学术文献库

A major algorithmic challenge in designing applications intended for secure remote execution is ensuring that they are oblivious to their inputs, in the sense that their memory access patterns do not leak sensitive information to the server. This problem is particularly relevant to cloud databases that wish to allow queries over the client's encrypted data. One of the major obstacles to such a goal is the join operator, which is non-trivial to implement obliviously without resorting to generic but inefficient solutions like Oblivious RAM (ORAM). We present an oblivious algorithm for equi-joins which (up to a logarithmic factor) matches the optimal $O(n\log n)$ complexity of the standard non-secure sort-merge join (on inputs producing $O(n)$ outputs). We do not use use expensive primitives like ORAM or rely on unrealistic hardware or security assumptions. Our approach, which is based on sorting networks and novel provably-oblivious constructions, is conceptually simple, easily verifiable, and very efficient in practice.
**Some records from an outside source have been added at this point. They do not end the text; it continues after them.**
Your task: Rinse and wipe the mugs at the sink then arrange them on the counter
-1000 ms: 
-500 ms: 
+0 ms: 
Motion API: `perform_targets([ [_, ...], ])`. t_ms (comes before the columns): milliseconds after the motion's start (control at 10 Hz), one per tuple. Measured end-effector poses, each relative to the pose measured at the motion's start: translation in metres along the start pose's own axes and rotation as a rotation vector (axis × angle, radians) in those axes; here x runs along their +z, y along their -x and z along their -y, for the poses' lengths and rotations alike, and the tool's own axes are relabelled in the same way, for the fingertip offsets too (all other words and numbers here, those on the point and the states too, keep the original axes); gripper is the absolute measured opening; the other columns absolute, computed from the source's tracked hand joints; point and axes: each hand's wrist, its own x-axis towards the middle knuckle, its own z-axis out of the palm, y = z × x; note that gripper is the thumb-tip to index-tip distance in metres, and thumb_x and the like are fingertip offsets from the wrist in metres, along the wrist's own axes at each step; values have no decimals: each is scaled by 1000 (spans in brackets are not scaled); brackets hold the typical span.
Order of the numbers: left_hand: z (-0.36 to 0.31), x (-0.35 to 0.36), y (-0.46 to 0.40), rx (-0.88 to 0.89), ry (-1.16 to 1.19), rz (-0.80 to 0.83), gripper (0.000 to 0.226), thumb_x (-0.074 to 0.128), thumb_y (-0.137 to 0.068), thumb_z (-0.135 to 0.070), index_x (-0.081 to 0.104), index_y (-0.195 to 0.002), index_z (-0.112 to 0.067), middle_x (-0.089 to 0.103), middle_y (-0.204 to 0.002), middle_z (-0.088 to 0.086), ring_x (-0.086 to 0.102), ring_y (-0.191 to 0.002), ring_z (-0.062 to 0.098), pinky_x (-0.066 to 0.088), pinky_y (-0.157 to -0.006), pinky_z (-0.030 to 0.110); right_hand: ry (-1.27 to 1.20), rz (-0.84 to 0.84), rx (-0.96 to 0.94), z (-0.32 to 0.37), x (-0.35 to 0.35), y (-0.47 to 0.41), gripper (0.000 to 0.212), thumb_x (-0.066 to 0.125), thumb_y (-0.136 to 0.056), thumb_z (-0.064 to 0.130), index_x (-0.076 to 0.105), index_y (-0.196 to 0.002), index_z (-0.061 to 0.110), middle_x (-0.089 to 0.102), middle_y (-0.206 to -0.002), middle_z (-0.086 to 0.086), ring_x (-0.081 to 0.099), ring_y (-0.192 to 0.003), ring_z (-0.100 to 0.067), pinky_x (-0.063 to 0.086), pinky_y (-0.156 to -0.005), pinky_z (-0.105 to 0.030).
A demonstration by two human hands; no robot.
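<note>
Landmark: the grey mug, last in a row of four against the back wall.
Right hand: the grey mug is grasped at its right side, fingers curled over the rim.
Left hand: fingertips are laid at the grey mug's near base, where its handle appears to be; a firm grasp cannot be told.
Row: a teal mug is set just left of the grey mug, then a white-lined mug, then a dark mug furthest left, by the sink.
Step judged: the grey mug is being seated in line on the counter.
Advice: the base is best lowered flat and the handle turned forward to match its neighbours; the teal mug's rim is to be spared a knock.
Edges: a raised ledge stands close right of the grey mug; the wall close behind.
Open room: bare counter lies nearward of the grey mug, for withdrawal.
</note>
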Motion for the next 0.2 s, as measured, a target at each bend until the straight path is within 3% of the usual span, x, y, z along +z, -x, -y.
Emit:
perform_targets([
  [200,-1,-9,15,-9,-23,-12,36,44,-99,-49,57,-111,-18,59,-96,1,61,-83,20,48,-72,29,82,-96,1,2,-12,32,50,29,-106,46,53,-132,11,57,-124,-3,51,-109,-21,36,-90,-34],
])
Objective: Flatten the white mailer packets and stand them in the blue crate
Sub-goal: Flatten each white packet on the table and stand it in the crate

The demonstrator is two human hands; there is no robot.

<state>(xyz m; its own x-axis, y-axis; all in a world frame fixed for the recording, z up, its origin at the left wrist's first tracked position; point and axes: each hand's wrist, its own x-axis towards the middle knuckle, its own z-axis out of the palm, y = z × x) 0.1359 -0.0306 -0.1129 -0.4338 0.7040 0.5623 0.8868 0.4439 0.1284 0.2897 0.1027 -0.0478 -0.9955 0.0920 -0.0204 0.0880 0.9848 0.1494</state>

Its data-independent algorithmic structure makes it secure in various different settings for remote computation, even in those that are known to be vulnerable to certain side-channel attacks (such as Intel SGX) or with strict requirements for low circuit complexity (like secure multiparty computation). We confirm that our approach is easily realizable through a compact implementation which matches our expectations for performance and is shown, both formally and empirically, to possess the desired security characteristics.